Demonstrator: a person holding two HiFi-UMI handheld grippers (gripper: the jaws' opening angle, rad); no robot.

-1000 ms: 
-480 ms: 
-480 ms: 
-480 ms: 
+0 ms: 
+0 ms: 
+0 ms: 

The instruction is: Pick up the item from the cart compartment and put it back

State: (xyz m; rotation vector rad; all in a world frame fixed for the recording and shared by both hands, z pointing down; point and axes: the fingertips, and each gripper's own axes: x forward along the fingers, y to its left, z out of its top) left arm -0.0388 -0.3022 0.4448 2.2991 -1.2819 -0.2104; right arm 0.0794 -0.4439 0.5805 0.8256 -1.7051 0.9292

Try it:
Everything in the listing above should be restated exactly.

Written solution:
Demonstrator: a person holding two HiFi-UMI handheld grippers (gripper: the jaws' opening angle, rad); no robot.

-1000 ms: 
-480 ms: 
-480 ms: 
-480 ms: 
+0 ms: 
+0 ms: 
+0 ms: 

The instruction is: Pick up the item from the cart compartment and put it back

State: (xyz m; rotation vector rad; all in a world frame fixed for the recording and shared by both hands, z pointing down; point and axes: the fingertips, and each gripper's own axes: x forward along the fingers, y to its left, z out of its top) left arm -0.0388 -0.3022 0.4448 2.2991 -1.2819 -0.2104; right arm 0.0794 -0.4439 0.5805 0.8256 -1.7051 0.9292

A complete answer has now been given.